▶ [Work required]: Retype the whole listing, character for character.

▶ [Dataset content]:
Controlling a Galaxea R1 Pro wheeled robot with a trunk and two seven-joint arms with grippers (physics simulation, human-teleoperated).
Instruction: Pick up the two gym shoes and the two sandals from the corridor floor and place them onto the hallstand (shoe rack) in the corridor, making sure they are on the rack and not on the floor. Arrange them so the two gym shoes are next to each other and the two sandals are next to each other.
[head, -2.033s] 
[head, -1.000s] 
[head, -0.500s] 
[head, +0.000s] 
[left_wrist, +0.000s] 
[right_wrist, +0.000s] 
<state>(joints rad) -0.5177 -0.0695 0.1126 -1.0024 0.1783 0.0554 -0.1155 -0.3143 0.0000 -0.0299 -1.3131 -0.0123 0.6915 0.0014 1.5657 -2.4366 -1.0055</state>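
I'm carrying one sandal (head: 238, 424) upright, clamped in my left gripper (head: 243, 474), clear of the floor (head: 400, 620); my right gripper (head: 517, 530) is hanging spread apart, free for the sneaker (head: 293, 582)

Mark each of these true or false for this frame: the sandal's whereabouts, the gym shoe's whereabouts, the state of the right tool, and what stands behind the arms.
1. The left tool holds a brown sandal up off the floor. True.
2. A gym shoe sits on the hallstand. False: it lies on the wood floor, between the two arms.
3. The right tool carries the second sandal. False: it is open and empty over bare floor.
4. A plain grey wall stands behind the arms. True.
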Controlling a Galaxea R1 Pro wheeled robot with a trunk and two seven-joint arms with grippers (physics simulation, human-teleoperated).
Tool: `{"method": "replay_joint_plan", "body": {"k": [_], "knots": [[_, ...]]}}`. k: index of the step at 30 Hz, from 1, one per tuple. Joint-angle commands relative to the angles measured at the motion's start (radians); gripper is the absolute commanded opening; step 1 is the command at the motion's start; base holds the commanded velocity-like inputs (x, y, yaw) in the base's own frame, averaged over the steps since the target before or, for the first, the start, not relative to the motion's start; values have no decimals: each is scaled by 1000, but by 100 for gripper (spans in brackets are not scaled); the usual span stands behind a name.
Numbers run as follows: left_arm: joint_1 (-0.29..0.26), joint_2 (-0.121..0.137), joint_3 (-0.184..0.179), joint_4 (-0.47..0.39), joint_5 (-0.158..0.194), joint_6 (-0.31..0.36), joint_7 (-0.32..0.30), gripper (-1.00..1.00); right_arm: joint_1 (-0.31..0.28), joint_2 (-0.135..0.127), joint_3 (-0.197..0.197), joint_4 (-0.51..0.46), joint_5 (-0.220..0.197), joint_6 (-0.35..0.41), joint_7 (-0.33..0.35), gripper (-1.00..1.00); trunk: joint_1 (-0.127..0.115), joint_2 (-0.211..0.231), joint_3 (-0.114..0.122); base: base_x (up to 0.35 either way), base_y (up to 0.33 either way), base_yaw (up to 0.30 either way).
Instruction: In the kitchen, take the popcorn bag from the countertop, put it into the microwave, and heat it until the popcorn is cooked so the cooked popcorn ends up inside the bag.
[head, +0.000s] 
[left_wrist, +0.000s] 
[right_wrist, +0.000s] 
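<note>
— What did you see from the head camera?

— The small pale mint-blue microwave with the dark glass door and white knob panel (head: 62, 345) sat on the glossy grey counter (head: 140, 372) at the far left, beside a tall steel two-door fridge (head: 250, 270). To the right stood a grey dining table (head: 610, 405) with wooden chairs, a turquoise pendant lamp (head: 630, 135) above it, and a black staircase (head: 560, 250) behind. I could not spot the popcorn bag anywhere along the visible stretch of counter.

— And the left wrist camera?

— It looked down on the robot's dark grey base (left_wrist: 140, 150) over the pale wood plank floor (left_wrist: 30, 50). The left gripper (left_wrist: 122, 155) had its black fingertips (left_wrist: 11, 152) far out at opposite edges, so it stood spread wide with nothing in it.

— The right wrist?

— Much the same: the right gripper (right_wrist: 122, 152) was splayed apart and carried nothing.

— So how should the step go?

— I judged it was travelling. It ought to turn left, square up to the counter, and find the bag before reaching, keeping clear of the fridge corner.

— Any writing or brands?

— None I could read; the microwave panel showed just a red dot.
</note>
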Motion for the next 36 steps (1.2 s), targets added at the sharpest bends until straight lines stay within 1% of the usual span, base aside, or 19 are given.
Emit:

▶ [Answer section]:
Controlling a Galaxea R1 Pro wheeled robot with a trunk and two seven-joint arms with grippers (physics simulation, human-teleoperated).
Instruction: Pick up the two gym shoes and the two sandals from the corridor floor and place them onto the hallstand (shoe rack) in the corridor, making sure they are on the rack and not on the floor. Arrange them so the two gym shoes are next to each other and the two sandals are next to each other.
[head, -2.033s] 
[head, -1.000s] 
[head, -0.500s] 
[head, +0.000s] 
[left_wrist, +0.000s] 
[right_wrist, +0.000s] 
<state>(joints rad) -0.5177 -0.0695 0.1126 -1.0024 0.1783 0.0554 -0.1155 -0.3143 0.0000 -0.0299 -1.3131 -0.0123 0.6915 0.0014 1.5657 -2.4366 -1.0055</state>
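I'm carrying one sandal (head: 238, 424) upright, clamped in my left gripper (head: 243, 474), clear of the floor (head: 400, 620); my right gripper (head: 517, 530) is hanging spread apart, free for the sneaker (head: 293, 582)

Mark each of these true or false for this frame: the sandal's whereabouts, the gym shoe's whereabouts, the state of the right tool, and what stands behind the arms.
1. The left tool holds a brown sandal up off the floor. True.
2. A gym shoe sits on the hallstand. False: it lies on the wood floor, between the two arms.
3. The right tool carries the second sandal. False: it is open and empty over bare floor.
4. A plain grey wall stands behind the arms. True.
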Controlling a Galaxea R1 Pro wheeled robot with a trunk and two seven-joint arms with grippers (physics simulation, human-teleoperated).
Tool: `{"method": "replay_joint_plan", "body": {"k": [_], "knots": [[_, ...]]}}`. k: index of the step at 30 Hz, from 1, one per tuple. Joint-angle commands relative to the angles measured at the motion's start (radians); gripper is the absolute commanded opening; step 1 is the command at the motion's start; base holds the commanded velocity-like inputs (x, y, yaw) in the base's own frame, averaged over the steps since the target before or, for the first, the start, not relative to the motion's start; values have no decimals: each is scaled by 1000, but by 100 for gripper (spans in brackets are not scaled); the usual span stands behind a name.
Numbers run as follows: left_arm: joint_1 (-0.29..0.26), joint_2 (-0.121..0.137), joint_3 (-0.184..0.179), joint_4 (-0.47..0.39), joint_5 (-0.158..0.194), joint_6 (-0.31..0.36), joint_7 (-0.32..0.30), gripper (-1.00..1.00); right_arm: joint_1 (-0.31..0.28), joint_2 (-0.135..0.127), joint_3 (-0.197..0.197), joint_4 (-0.51..0.46), joint_5 (-0.220..0.197), joint_6 (-0.35..0.41), joint_7 (-0.33..0.35), gripper (-1.00..1.00); trunk: joint_1 (-0.127..0.115), joint_2 (-0.211..0.231), joint_3 (-0.114..0.122); base: base_x (up to 0.35 either way), base_y (up to 0.33 either way), base_yaw (up to 0.30 either way).
Instruction: In the kitchen, take the popcorn bag from the countertop, put it into the microwave, and heat it until the popcorn is cooked so the cooked popcorn ends up inside the bag.
[head, +0.000s] 
[left_wrist, +0.000s] 
[right_wrist, +0.000s] 
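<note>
— What did you see from the head camera?

— The small pale mint-blue microwave with the dark glass door and white knob panel (head: 62, 345) sat on the glossy grey counter (head: 140, 372) at the far left, beside a tall steel two-door fridge (head: 250, 270). To the right stood a grey dining table (head: 610, 405) with wooden chairs, a turquoise pendant lamp (head: 630, 135) above it, and a black staircase (head: 560, 250) behind. I could not spot the popcorn bag anywhere along the visible stretch of counter.

— And the left wrist camera?

— It looked down on the robot's dark grey base (left_wrist: 140, 150) over the pale wood plank floor (left_wrist: 30, 50). The left gripper (left_wrist: 122, 155) had its black fingertips (left_wrist: 11, 152) far out at opposite edges, so it stood spread wide with nothing in it.

— The right wrist?

— Much the same: the right gripper (right_wrist: 122, 152) was splayed apart and carried nothing.

— So how should the step go?

— I judged it was travelling. It ought to turn left, square up to the counter, and find the bag before reaching, keeping clear of the fridge corner.

— Any writing or brands?

— None I could read; the microwave panel showed just a red dot.
</note>
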Motion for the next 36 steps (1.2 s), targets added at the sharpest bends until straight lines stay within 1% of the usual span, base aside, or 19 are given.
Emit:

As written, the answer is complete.